Aim of the exercise: Exact reproduction of the data is required, with images excluded.

Provided material:
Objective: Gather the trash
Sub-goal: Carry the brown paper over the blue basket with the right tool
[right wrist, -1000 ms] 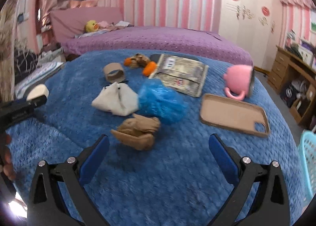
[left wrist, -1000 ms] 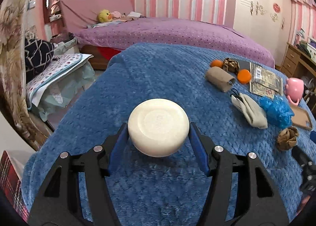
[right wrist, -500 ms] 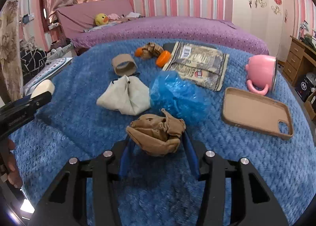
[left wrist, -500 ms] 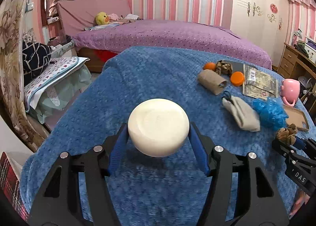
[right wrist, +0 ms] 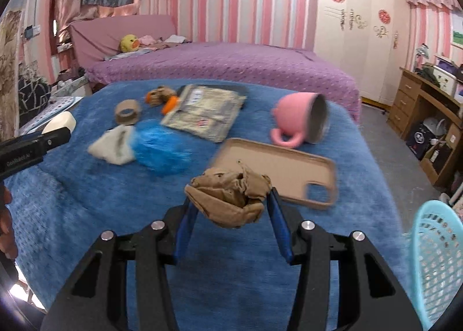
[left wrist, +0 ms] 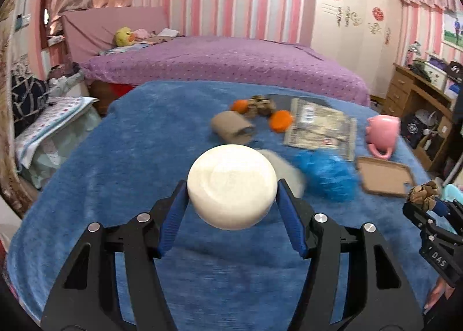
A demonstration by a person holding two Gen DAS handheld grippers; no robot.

Output below:
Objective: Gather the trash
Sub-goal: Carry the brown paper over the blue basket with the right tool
[right wrist, -1000 ms] 
[left wrist, -1000 ms] 
[right wrist, -500 ms] 
[left wrist, -500 ms] 
[right wrist, +0 ms] 
[left wrist, +0 ms] 
A demonstration by a person holding two Gen DAS handheld grippers; no robot.

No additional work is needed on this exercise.